Koreksi Pasal 23
UU Nomor 25 Tahun 1953 | Undang-Undang Nomor 25 Tahun 1953 tentang PENETAPAN "UNDANG-UNDANG DARURAT NOMOR 12 TAHUN 1950, TENTANG MENGADAKAN PAJAK PEREDARAN 1950" (LEMBARAN-NEGARA NOMOR 19 TAHUN 1950) DAN "UNDANG-UNDANG DARURAT NOMOR 38 TAHUN 1950 TENTANG TAMBAHAN DAN PERUBAHAN UNDANG-UNDANG PAJAK PEREDARAN 1950" (LEMBARANNEGARA NOMOR 80 TAHUN 1950), SEBAGAI UNDANG-UNDANG
Teks Saat Ini
(1) Dikecualikan dari pajak masuk ialah:
ke-1. semua hasil dalam arti kata UNDANG-UNDANG Tarip INDONESIA x) keluaran dari sesuatu daerah di INDONESIA, baik daerah itu termasuk dalam maupun di luar daerah-pabean;
ke-2. kapal, bukan kapal-pesiar;
ke-3. uang, emas batangan dan potongan dan meterai dan merek-pajak INDONESIA yang dikeluarkan dari pihak pemerintahan dan belum terpakai;
ke-4. barang-barang untuk mana tidak wajib dibayar bea masuk, yang termasuk dalam satu pemberitahuan-masuk, dan yang berharga tidak lebih dari f 75,-;
ke-5. barang-barang yang dibawa orang dalam bepergian untuk dipakai sendiri selama bepergiannya;
ke-6. barang-barang yang dikecualikan dari pembayaran bea masuk atau bea masuknya dikembalikan, berhubung dengan pemasukannya dilakukan untuk tujuan ilmu pengetahuan atau dianggap perlu untuk perhubungan internasional;
ke-7. barang-barang yang terhadapnya sewaktu dimasukkan berlaku Pasal 23 atau 23a 'dari Ordonansi Bea (Staatsblad 1931 No. 471), maka mengenai Pasal 23 jika syarat-syarat yang ditentukan dalam pernyataan-berlakunya itu dipenuhi, dan mengenai pasal 23a jika barang-barang itu dengan tidak dipungut bea diperkenankan masuk;
ke-8. barang-barang yang didatangkan untuk atau atas tanggungan Negeri, jika barang- barang itu menurut PERATURAN PEMERINTAH dikecualikan dari bea masuk.

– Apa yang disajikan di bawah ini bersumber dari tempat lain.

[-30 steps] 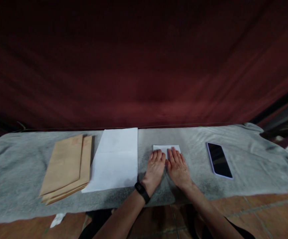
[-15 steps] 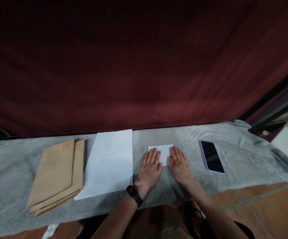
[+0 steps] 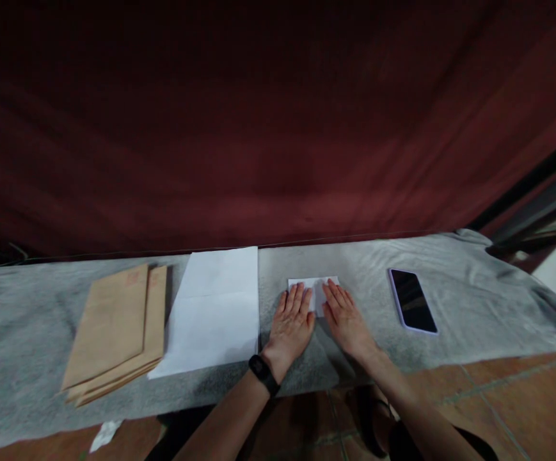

(2) Asalkan peraturan untuk itu yang akan ditetapkan oleh Menteri Keuangan diperhatikan, maka pengecualian atau pengembalian pajak masuk diberikan untuk hal-hal berikut:
ke-1. barang pindahan, jika terdiri dari barang yang telah dipakai;
ke-2. alat pembungkus kosong, jika dapat dinyatakan, bahwa alat itu bekas dipergunakan untuk mengeluarkan barang-barang ke luar daerah-pabean;
ke-3. barang-barang yang dimaksudkan untuk disimpan dalam gedung arca umum atau pengumpulan;
ke-4. pengiriman hadiah terdiri dari obat-obatan dan keperluan sehari-hari dengan maksud untuk dibagikan oleh badan amal dengan percuma kepada rakyat.
Pasal 23a
Dari pajak masuk juga dikecualikan:
ke-1. padi, gabah dan beras, jagung, sagu, gaplek, sayur dan buah-buahan yang baru dipetik, roti, susu baru, air, garam, bambu, kayu bakar, arang, minyak tanah, obat- obatan (medicamenten), surat-kabar harian, majalah mingguan dan barang-barang yang ditunjuk oleh Menteri Keuangan;
ke-2. hasil tembakau yang dikenakan cukai menurut Ordonansi Cukai-tembakau Staatsblad 1932 No. 517.